▶ [Aim of the task]
Using the listing below, set down exactly the lines from the one that contains "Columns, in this" through the one that contains "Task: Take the", with no pictures.

▶ [The data]
=-=-=
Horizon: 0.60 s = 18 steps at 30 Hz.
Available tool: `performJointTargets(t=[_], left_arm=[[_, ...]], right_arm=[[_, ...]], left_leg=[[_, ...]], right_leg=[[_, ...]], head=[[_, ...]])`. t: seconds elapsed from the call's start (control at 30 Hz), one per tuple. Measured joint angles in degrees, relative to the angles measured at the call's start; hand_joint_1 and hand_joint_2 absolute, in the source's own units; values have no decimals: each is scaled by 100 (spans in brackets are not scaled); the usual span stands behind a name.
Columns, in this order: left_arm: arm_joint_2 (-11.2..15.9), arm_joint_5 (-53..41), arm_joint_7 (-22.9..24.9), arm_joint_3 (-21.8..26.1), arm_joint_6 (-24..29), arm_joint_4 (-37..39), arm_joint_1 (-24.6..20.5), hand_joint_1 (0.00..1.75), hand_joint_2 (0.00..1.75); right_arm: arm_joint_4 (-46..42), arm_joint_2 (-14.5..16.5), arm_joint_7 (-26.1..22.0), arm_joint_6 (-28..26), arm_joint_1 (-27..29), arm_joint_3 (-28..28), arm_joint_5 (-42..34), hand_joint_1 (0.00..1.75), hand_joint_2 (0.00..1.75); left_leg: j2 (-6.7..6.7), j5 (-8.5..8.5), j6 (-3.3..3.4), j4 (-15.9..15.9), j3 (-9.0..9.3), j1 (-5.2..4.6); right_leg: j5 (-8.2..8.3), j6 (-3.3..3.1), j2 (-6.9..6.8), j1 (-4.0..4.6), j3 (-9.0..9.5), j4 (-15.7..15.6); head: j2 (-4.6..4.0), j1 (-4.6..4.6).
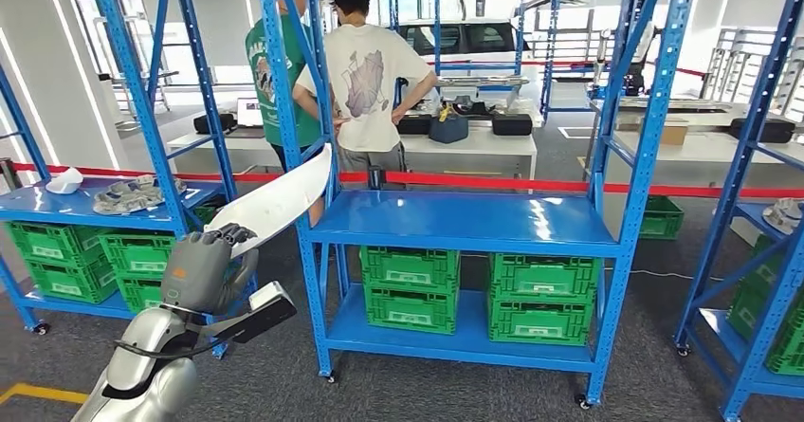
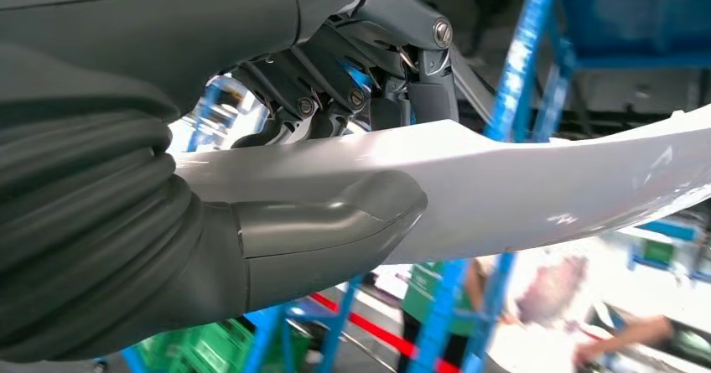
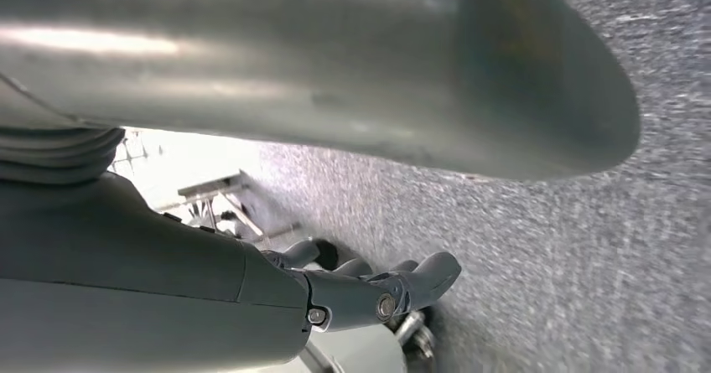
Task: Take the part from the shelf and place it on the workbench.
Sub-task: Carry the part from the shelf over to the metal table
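Over by the blue shelf (image 1: 465, 221), left hand (image 1: 201, 268) grips the white part (image 1: 284, 199), so I'd keep it level while carrying; can't tell what the right hand (image 3: 369, 293) is doing.

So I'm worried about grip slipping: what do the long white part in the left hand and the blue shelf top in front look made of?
The long curved white panel held by the left hand looks like glossy painted plastic, though it may be coated metal: smooth, with sheen. The flat blue shelf top looks like painted steel, with bright ceiling reflections on it. Both seem slick.
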Motion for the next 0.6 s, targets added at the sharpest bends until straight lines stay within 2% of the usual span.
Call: performJointTargets(t=[0.03, 0.07, 0.1, 0.13, 0.17, 0.2, 0.27, 0.3, 0.33, 0.37, 0.4, 0.43, 0.5, 0.53, 0.57, 0.6], left_arm=[[7, -3, 9, 21, 6, 3, -33, 175, 175], [22, -3, 13, 48, 10, 10, -56, 175, 175], [46, -3, 12, 74, 11, 20, -69, 175, 175], [67, -3, 11, 97, 11, 30, -74, 175, 175], [88, -3, 9, 118, 11, 39, -83, 175, 175], [96, -3, 9, 134, 15, 46, -95, 175, 175], [90, -3, 5, 160, 25, 61, -114, 175, 175], [82, -4, 1, 167, 26, 74, -116, 175, 175], [77, -7, -1, 172, 16, 90, -116, 175, 175], [75, -9, -1, 178, 2, 106, -117, 175, 175], [76, -10, 3, 187, -12, 118, -121, 175, 175], [76, -10, 7, 196, -22, 124, -130, 175, 175], [76, -15, 16, 209, -31, 131, -174, 175, 175], [77, -27, 23, 211, -39, 134, -202, 175, 175], [83, -41, 35, 215, -54, 139, -231, 175, 175], [100, -58, 47, 219, -78, 141, -258, 175, 175]], right_arm=[[0, -1, 0, 0, -2, 0, 0, 0, 0], [0, -2, 0, 1, -3, 0, 0, 0, 0], [0, -2, 1, 1, -6, 0, 1, 0, 0], [0, -5, 1, 2, -12, 0, 1, 0, 0], [0, -8, -1, 3, -16, 0, 1, 0, 0], [0, -12, -2, 4, -17, 0, 1, 0, 0], [0, -28, 0, 0, -1, 0, -1, 0, 0], [0, -37, 9, -4, 7, 0, -3, 0, 0], [0, -45, 17, -8, 12, 0, -7, 0, 0], [0, -50, 25, -11, 11, 0, -11, 0, 0], [0, -54, 29, -12, 7, 0, -15, 0, 0], [0, -59, 31, -13, 5, 0, -19, 0, 0], [1, -70, 25, -16, 2, 1, -24, 0, 0], [1, -73, 16, -17, 1, 2, -28, 0, 0], [1, -74, 8, -18, -3, 2, -32, 0, 0], [0, -74, 0, -16, -11, 2, -34, 0, 0]], left_leg=[[58, 25, 33, -166, 77, -27], [47, 15, 63, -201, 76, -52], [-28, 40, 98, -218, 77, -53], [-100, 69, 132, -244, 83, -43], [-165, 100, 169, -273, 94, -29], [-226, 130, 206, -301, 106, -12], [-351, 162, 255, -314, 94, 2], [-424, 166, 267, -306, 80, -2], [-506, 166, 272, -292, 70, -5], [-592, 164, 271, -273, 63, -8], [-679, 159, 264, -248, 59, -7], [-761, 148, 251, -218, 55, -3], [-915, 124, 200, -155, 17, -2], [-982, 124, 166, -139, -10, 3], [-1049, 136, 127, -140, -36, 9], [-1118, 155, 89, -152, -53, 17]], right_leg=[[0, 33, -56, 10, 7, -7], [4, 70, -112, 18, 18, -21], [8, 106, -173, 17, 37, -38], [-5, 142, -168, 7, 47, -35], [-59, 169, -76, -2, 32, 20], [-172, 188, 76, -11, -35, 184], [-523, 200, 406, -7, -339, 847], [-672, 200, 479, 4, -523, 1230], [-729, 196, 509, 17, -653, 1483], [-679, 189, 521, 26, -689, 1536], [-513, 180, 541, 27, -598, 1328], [-300, 173, 603, 19, -421, 948], [-67, 162, 820, -3, -87, 259], [-51, 147, 882, -5, -10, 103], [-78, 122, 886, 3, 12, 66], [-62, 86, 815, 10, 21, 53]], head=[[0, 1], [0, 2], [0, 3], [0, 4], [0, 6], [1, 10], [1, 16], [1, 20], [1, 21], [1, 21], [1, 22], [1, 22], [1, 23], [1, 22], [2, 22], [1, 22]])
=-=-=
▶ [Solution to this task]
Columns, in this order: left_arm: arm_joint_2 (-11.2..15.9), arm_joint_5 (-53..41), arm_joint_7 (-22.9..24.9), arm_joint_3 (-21.8..26.1), arm_joint_6 (-24..29), arm_joint_4 (-37..39), arm_joint_1 (-24.6..20.5), hand_joint_1 (0.00..1.75), hand_joint_2 (0.00..1.75); right_arm: arm_joint_4 (-46..42), arm_joint_2 (-14.5..16.5), arm_joint_7 (-26.1..22.0), arm_joint_6 (-28..26), arm_joint_1 (-27..29), arm_joint_3 (-28..28), arm_joint_5 (-42..34), hand_joint_1 (0.00..1.75), hand_joint_2 (0.00..1.75); left_leg: j2 (-6.7..6.7), j5 (-8.5..8.5), j6 (-3.3..3.4), j4 (-15.9..15.9), j3 (-9.0..9.3), j1 (-5.2..4.6); right_leg: j5 (-8.2..8.3), j6 (-3.3..3.1), j2 (-6.9..6.8), j1 (-4.0..4.6), j3 (-9.0..9.5), j4 (-15.7..15.6); head: j2 (-4.6..4.0), j1 (-4.6..4.6).
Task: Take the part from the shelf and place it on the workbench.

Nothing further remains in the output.